School of Remote Sensing and Information Engineering, Wuhan University, Wuhan 430079, China.
Lancaster Environment Centre, Lancaster University, Lancaster LA1 4YQ, UK.
Sensors (Basel). 2021 Jan 28;21(3):888. doi: 10.3390/s21030888.

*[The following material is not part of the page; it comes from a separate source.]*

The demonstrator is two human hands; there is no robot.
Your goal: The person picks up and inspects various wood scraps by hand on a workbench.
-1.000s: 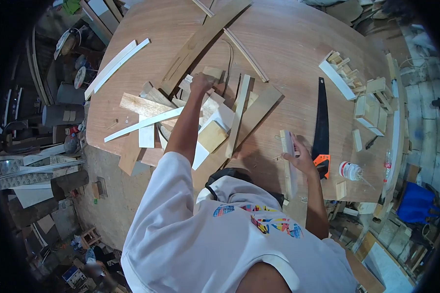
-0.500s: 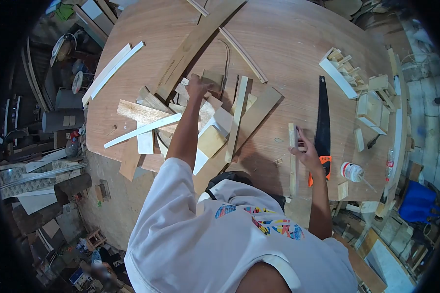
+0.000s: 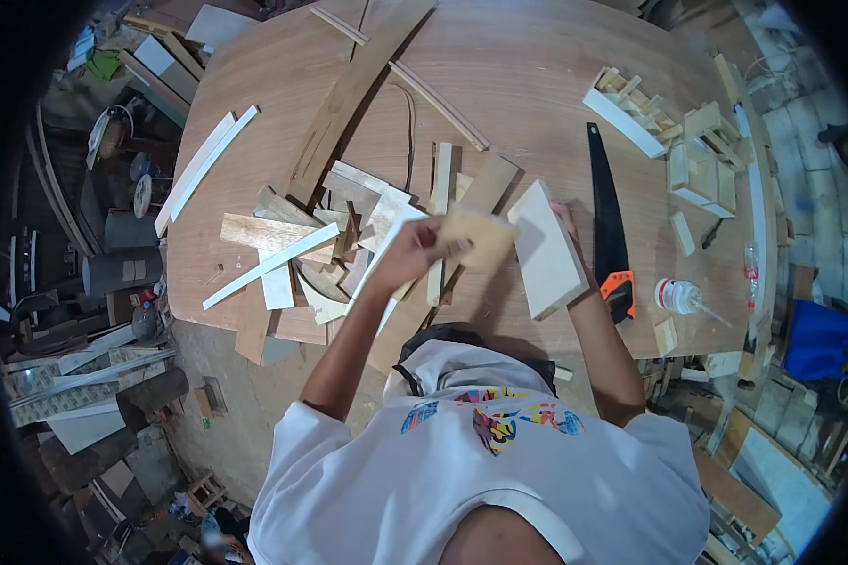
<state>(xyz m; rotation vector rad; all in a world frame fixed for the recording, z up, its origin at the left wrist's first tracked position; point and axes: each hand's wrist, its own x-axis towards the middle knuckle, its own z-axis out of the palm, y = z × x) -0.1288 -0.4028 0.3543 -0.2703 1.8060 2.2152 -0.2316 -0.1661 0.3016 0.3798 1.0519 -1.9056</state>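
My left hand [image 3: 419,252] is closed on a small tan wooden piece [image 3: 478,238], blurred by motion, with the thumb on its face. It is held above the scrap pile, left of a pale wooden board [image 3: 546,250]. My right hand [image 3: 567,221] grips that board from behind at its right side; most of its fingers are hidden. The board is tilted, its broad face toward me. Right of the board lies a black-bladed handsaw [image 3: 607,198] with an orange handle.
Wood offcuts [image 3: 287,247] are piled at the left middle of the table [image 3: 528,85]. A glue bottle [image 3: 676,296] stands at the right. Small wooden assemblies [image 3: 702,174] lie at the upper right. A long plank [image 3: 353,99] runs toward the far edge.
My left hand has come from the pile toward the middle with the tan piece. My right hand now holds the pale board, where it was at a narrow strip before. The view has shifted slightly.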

Accurate and efficient text detection in natural scenes is a fundamental yet challenging task in computer vision, especially when dealing with arbitrarily-oriented texts. Most contemporary text detection methods are designed to identify horizontal or approximately horizontal text, which cannot satisfy practical detection requirements for various real-world images such as image streams or videos. To address this lacuna, we propose a novel method called Rotational You Only Look Once (R-YOLO), a robust real-time convolutional neural network (CNN) model to detect arbitrarily-oriented texts in natural image scenes. First, a rotated anchor box with angle information is used as the text bounding box over various orientations. Second, features of various scales are extracted from the input image to determine the probability, confidence, and inclined bounding boxes of the text. Finally, Rotational Distance Intersection over Union Non-Maximum Suppression is used to eliminate redundancy and acquire detection results with the highest accuracy. Experiments on benchmark comparison are conducted upon four popular datasets, i.e., ICDAR2015, ICDAR2013, MSRA-TD500, and ICDAR2017-MLT. The results indicate that the proposed R-YOLO method significantly outperforms state-of-the-art methods in terms of detection efficiency while maintaining high accuracy; for example, the proposed R-YOLO method achieves an F-measure of 82.3% at 62.5 fps with 720 p resolution on the ICDAR2015 dataset.
准确而高效的自然场景文本检测是计算机视觉中的一项基本而具有挑战性的任务,尤其是在处理任意方向的文本时。大多数现代文本检测方法旨在识别水平或近似水平的文本,这无法满足各种现实世界图像(如图像流或视频)的实际检测要求。为了解决这个问题,我们提出了一种名为旋转 YOLO(R-YOLO)的新方法,这是一种强大的实时卷积神经网络(CNN)模型,可用于检测自然图像场景中的任意方向文本。首先,使用带有角度信息的旋转锚框作为文本边界框,以适应各种方向。其次,从输入图像中提取各种尺度的特征,以确定文本的概率、置信度和倾斜边界框。最后,使用旋转交并比非极大值抑制来消除冗余并获得具有最高精度的检测结果。我们在四个流行的数据集(ICDAR2015、ICDAR2013、MSRA-TD500 和 ICDAR2017-MLT)上进行了基准比较实验。结果表明,与最先进的方法相比,所提出的 R-YOLO 方法在保持高精度的同时显著提高了检测效率;例如,在 ICDAR2015 数据集上,以 720p 分辨率和 62.5 fps 的帧率,所提出的 R-YOLO 方法的 F 值达到了 82.3%。